The latest blockbuster movie, District 9, takes an honest hard look at themes of racism, xenophobia and apartheid in the relationship between man and aliens-turned-refugees. Meanwhile, in the real world, the current internet mania is over a grey, hairless, odd-looking "monster" discovered and killed by a group of teenagers in Cerro Azul, Panama. One of my friends who watched District 9 says: "It is reflective of the Palestinian refugee plight and any refugees walled in and isolated living in camps, who are dehumanised," echoing statements made by other viewers and critics.

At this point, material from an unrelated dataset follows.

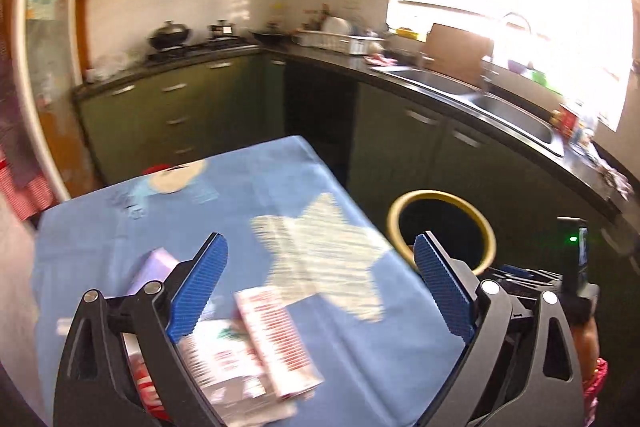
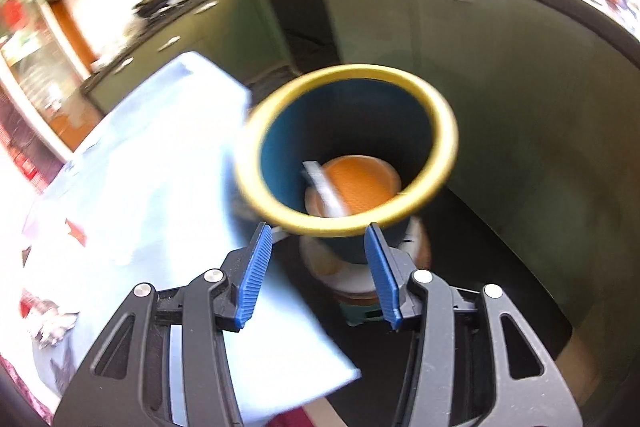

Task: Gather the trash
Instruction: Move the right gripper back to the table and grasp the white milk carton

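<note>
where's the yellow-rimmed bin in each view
Left wrist: the bin sits right of centre, beyond the table edge, partly behind the left claw's right finger.
Right wrist: the bin fills the centre, just above the right claw.
Shared landmark: the blue tablecloth.

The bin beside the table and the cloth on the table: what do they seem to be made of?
The bin looks like smooth plastic: dark blue wall, glossy yellow rim; blur leaves this open. The cloth looks like thin woven fabric, matte light blue, with fold creases and a printed star; it drapes over the table's edge.
</note>
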Demonstrator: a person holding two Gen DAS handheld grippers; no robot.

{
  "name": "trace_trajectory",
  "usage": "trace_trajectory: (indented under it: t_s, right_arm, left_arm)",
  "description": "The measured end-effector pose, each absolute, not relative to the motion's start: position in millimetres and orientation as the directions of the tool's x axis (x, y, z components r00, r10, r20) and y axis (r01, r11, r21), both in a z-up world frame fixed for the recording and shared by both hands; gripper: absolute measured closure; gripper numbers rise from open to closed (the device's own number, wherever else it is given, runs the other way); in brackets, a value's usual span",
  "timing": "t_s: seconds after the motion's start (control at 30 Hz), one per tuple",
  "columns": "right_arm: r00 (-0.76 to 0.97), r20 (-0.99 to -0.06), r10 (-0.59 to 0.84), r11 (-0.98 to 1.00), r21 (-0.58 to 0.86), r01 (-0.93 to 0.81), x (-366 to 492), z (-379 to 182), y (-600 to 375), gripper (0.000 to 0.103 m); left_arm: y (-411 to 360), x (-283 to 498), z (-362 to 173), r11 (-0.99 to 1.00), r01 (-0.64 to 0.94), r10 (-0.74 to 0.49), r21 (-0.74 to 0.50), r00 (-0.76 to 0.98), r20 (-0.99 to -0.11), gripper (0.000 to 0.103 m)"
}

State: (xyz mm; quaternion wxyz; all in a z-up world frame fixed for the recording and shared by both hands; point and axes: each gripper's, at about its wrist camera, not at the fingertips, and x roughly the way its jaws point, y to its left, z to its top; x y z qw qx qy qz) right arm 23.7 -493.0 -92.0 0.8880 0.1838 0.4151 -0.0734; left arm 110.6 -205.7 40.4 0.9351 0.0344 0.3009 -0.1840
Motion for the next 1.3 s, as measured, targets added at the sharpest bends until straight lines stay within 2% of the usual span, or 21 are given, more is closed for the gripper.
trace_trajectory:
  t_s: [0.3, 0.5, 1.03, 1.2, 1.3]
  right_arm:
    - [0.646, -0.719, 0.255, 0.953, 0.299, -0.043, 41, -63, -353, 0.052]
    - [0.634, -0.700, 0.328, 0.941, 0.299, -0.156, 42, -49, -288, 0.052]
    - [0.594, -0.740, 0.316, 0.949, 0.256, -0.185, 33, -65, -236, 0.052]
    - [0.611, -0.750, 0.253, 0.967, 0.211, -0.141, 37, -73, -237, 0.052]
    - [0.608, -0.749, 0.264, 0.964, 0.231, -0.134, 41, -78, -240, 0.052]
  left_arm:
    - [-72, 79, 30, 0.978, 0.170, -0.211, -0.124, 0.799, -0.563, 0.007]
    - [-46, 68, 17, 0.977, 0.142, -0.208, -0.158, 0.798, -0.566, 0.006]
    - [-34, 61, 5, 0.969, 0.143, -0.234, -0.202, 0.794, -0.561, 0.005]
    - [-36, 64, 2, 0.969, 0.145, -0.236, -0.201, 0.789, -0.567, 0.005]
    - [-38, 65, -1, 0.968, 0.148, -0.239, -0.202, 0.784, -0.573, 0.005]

For those who haven't seen it, the film starts with an alien spaceship stranded over the South African city of Johannesburg. The aliens, insultingly referred to as "prawns", are separated from the human population and locked up in a government camp known as District 9. When the authorities try to relocate the extraterrestrials even further away from humans, the story becomes interesting and multilayered.

The "Panama Monster", of course, could turn out to be another yeti or Loch Ness Monster, but even if it turns out to be a hoax, the creature is gaining a lot of sympathy. Bloggers are criticising the behaviour of the teenagers who killed it as "typical" of human cruelty towards anything "strange". "It looked small and harmless, why did it have to be killed?" one wrote. There's nothing new in that, however: let's not forget how the world fell in love with, in my opinion, a quite unattractive alien by the name of ET in 1982.

I first found out how seriously governments take UFOs and extraterrestrial sightings when I put in a request to the Canadian government for papers relating to this issue from the 1960s to the 1990s. I got three whole boxes of documents, many with "Confidential" stamped across them and with some pages blacked out or removed. What I treated at first as a joke turned into an interesting study of human psychology, conspiracy, and multiple interpretations of the same information. I found several "experts" who could comment on the issue, which made me realise that there is a whole world out there devoted to this kind of thing (what this thing actually is being a matter of interpretation).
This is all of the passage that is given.